» **WHAT TO PRODUCE**: Report the count of lines containing the word "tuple" in the entries below, and nothing more.

» **EXTRACTED INFORMATION**:
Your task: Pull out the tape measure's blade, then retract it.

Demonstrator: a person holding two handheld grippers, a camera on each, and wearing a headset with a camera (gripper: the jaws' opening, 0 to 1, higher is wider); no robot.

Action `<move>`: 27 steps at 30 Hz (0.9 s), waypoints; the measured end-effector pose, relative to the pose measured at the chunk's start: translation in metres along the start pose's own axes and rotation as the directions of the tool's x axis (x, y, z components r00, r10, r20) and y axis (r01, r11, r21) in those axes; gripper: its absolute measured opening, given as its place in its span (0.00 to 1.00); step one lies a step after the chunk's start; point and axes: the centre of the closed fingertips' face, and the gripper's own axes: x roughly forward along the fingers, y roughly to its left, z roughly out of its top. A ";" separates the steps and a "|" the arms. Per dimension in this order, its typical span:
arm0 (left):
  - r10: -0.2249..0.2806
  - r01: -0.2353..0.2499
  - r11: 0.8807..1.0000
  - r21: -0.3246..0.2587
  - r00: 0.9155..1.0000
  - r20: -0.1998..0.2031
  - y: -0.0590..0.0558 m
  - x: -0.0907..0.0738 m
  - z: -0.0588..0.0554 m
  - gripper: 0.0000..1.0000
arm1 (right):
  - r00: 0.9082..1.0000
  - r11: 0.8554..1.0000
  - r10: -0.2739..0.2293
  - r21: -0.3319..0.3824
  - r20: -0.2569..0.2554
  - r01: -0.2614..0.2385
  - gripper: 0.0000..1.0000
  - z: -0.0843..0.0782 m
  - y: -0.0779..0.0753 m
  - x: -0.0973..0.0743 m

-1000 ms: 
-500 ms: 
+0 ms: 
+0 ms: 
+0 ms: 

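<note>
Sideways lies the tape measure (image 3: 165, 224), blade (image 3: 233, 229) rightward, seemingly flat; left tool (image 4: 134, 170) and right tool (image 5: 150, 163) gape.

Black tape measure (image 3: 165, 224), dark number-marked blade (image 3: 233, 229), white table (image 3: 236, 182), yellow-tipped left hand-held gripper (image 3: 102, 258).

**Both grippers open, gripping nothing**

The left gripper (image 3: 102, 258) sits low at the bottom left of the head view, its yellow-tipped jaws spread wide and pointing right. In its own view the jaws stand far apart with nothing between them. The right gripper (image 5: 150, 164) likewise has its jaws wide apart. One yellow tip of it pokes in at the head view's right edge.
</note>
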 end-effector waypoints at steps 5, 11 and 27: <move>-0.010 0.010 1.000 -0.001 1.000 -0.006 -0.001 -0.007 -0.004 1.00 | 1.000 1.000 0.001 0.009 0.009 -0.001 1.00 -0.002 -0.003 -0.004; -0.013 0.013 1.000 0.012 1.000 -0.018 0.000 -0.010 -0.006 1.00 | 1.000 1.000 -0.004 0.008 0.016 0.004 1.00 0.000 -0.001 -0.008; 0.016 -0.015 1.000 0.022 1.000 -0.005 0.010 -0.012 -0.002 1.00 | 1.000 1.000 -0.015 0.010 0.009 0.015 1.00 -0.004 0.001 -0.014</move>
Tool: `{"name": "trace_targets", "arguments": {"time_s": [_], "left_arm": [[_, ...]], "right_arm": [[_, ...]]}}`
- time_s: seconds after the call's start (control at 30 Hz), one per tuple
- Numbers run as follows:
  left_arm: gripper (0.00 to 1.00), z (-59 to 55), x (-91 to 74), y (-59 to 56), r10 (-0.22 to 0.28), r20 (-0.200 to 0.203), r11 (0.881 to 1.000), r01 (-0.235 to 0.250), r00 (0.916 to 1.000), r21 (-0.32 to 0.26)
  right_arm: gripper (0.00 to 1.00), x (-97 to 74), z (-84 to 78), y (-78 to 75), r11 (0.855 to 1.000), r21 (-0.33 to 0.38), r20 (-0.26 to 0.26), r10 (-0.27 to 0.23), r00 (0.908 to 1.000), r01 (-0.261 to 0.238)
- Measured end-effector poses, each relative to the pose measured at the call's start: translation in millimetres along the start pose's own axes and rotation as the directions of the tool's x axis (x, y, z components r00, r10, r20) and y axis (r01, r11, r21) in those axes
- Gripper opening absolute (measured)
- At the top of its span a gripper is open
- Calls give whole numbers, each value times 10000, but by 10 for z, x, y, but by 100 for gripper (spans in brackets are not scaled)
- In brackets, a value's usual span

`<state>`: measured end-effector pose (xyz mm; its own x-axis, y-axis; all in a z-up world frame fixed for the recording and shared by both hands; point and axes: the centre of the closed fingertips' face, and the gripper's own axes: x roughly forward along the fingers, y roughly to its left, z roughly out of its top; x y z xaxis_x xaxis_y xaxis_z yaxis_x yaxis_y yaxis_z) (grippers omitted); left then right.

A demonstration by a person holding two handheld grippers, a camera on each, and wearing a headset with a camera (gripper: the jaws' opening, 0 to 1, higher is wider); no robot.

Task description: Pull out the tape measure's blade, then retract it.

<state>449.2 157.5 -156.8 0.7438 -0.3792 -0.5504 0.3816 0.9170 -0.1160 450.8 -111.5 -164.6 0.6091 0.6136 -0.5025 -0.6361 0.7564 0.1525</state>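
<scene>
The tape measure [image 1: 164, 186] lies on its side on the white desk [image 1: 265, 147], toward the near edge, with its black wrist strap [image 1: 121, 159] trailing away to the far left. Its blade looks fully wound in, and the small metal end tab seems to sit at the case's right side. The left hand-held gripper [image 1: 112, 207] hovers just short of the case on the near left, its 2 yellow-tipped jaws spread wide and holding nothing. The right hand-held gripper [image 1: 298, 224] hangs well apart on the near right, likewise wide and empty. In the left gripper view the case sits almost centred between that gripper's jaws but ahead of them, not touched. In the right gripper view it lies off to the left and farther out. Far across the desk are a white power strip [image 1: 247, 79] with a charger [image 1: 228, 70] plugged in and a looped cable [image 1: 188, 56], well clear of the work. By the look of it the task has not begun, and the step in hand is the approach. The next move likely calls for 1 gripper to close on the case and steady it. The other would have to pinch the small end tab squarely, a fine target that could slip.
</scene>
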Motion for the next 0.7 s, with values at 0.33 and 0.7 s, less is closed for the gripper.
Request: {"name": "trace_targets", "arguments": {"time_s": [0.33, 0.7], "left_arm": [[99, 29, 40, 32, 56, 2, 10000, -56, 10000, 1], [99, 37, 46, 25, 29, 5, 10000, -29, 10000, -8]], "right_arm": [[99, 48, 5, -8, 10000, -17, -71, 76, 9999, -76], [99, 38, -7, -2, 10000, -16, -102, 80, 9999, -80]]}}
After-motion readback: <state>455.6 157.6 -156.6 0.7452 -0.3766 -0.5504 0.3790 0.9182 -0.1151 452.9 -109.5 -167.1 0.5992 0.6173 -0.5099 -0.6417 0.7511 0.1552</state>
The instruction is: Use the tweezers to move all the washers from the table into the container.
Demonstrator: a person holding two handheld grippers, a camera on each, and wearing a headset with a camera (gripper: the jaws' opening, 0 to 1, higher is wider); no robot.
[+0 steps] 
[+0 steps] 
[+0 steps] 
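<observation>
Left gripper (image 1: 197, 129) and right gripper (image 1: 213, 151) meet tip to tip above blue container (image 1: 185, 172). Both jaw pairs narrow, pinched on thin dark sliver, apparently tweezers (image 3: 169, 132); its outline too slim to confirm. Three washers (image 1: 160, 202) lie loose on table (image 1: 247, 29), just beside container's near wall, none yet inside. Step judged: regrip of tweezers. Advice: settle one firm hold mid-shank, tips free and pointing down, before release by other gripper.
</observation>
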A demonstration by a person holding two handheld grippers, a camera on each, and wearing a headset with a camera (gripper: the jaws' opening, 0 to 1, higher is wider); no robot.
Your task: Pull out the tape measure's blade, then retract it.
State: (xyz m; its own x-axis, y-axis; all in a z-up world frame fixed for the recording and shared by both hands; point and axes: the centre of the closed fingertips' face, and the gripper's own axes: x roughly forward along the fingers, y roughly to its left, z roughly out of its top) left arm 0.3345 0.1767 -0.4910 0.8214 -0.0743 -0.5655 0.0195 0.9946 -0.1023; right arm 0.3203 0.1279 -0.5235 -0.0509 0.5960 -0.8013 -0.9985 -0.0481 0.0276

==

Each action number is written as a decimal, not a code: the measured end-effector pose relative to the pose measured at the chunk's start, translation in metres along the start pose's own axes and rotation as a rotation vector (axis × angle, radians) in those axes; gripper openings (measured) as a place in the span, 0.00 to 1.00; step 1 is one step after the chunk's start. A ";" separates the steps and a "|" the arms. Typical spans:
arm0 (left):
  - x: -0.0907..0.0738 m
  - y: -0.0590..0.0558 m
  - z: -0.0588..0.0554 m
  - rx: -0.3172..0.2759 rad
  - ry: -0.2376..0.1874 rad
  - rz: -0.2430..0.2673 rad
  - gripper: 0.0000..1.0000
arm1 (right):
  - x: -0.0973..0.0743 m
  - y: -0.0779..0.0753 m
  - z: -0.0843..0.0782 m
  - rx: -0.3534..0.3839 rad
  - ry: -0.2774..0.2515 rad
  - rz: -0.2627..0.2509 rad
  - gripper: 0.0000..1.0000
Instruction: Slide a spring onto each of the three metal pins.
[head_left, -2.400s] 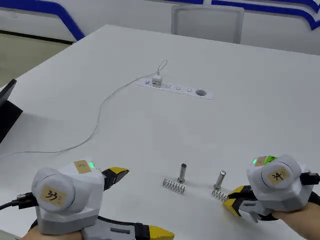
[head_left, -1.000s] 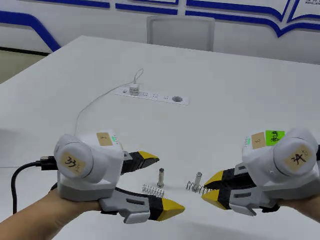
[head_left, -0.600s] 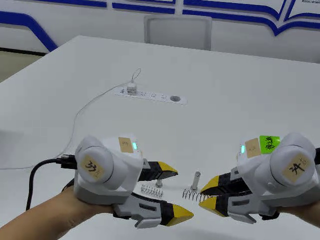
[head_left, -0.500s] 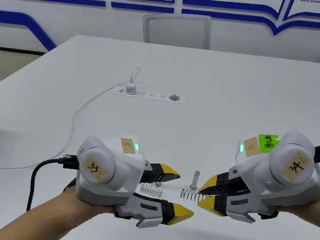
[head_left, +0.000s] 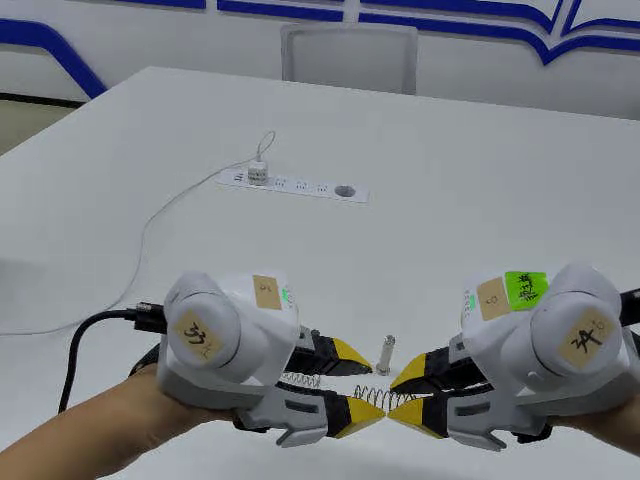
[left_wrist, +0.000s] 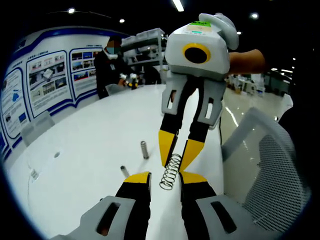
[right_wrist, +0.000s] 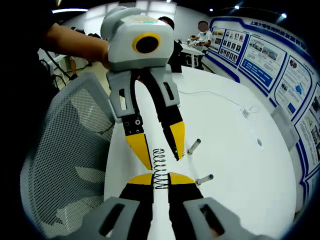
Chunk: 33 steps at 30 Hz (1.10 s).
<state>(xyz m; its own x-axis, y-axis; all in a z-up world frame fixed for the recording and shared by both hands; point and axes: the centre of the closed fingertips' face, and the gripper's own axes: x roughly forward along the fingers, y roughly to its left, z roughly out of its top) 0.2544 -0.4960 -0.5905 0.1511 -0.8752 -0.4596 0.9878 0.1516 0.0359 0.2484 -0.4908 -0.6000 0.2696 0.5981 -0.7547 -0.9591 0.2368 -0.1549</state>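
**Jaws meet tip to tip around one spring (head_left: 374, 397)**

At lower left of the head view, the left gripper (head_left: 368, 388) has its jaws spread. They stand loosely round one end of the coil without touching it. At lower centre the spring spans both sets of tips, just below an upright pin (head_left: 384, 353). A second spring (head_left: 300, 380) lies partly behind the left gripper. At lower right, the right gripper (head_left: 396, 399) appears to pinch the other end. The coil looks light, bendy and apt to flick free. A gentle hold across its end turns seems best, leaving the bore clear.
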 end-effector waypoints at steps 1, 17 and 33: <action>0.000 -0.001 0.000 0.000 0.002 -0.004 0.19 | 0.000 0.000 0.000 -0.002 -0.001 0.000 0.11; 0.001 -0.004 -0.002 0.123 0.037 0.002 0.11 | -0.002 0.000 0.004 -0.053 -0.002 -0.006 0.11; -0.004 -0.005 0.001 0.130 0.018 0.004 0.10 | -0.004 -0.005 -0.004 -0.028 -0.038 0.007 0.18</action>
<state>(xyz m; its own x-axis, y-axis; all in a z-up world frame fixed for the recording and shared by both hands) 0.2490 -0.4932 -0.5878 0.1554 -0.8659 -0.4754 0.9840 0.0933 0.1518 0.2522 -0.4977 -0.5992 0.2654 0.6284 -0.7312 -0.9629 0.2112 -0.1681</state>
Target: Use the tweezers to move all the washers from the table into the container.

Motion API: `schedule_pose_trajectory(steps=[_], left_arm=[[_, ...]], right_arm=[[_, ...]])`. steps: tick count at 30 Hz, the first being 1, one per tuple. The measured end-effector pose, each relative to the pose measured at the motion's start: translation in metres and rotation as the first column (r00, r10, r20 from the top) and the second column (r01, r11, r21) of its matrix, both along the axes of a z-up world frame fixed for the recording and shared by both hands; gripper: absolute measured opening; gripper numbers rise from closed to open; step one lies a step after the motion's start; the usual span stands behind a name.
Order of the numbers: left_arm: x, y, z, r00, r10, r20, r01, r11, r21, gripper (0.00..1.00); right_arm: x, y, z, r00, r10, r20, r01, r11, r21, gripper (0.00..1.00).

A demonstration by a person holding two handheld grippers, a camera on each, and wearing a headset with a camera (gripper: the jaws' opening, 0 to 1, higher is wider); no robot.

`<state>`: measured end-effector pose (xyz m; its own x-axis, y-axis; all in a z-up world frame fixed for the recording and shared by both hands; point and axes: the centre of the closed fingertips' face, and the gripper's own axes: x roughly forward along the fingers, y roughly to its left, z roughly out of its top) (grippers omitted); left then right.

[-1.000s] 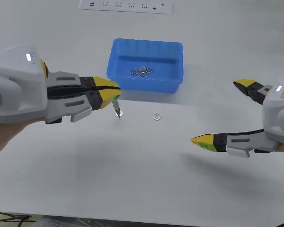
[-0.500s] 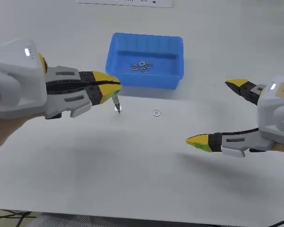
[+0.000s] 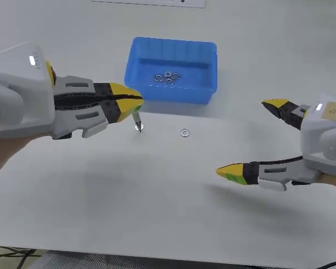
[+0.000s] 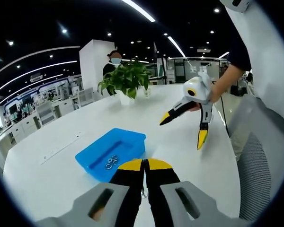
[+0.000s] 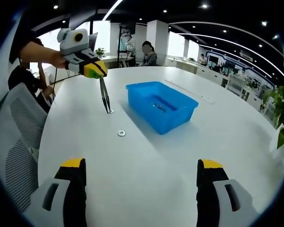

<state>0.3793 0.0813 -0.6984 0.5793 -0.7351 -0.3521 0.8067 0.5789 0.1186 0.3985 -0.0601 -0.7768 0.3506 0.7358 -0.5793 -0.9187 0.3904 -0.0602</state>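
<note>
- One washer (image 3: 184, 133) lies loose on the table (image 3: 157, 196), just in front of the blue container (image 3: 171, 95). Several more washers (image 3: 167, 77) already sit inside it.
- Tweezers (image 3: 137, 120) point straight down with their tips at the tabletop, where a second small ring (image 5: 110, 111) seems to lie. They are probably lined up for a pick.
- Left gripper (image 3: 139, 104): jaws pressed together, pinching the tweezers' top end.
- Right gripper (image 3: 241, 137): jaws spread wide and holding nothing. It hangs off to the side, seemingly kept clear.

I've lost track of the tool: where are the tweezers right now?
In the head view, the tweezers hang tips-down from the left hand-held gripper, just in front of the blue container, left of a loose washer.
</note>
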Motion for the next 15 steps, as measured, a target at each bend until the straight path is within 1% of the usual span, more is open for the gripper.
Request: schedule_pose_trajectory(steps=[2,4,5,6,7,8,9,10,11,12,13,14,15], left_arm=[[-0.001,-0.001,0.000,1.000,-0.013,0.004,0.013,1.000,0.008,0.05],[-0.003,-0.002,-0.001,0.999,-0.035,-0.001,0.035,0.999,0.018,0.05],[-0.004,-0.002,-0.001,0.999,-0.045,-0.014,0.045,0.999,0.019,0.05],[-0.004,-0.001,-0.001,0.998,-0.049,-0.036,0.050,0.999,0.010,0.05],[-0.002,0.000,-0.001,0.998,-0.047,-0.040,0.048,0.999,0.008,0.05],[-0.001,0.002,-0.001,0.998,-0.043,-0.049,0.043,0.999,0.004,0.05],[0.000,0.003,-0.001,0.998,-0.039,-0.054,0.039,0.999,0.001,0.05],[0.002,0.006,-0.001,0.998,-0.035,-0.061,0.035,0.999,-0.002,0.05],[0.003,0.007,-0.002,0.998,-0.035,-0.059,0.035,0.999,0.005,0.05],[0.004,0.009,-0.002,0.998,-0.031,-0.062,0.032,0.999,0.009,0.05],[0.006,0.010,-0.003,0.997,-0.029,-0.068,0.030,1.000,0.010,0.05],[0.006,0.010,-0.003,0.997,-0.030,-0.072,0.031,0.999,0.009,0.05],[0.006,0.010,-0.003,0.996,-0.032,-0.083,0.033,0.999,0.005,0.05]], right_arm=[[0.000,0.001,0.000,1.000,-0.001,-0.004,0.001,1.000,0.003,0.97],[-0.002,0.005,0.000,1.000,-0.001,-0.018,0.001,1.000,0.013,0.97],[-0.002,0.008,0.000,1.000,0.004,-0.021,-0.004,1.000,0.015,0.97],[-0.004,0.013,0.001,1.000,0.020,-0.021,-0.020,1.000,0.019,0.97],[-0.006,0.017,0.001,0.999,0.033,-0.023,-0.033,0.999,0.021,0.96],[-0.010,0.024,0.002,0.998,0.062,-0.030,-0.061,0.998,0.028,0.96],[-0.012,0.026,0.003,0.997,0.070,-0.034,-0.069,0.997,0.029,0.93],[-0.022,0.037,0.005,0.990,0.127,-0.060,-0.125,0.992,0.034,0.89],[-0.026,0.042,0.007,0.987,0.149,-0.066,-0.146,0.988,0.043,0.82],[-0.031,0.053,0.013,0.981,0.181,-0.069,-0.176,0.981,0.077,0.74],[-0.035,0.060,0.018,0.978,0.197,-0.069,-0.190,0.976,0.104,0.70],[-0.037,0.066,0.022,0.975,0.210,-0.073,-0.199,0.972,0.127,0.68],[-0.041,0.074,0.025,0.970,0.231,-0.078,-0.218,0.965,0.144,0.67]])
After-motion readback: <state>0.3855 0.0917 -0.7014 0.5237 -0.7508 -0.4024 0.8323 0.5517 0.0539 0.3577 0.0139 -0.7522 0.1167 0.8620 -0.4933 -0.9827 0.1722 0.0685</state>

» **TASK ANSWER**: 2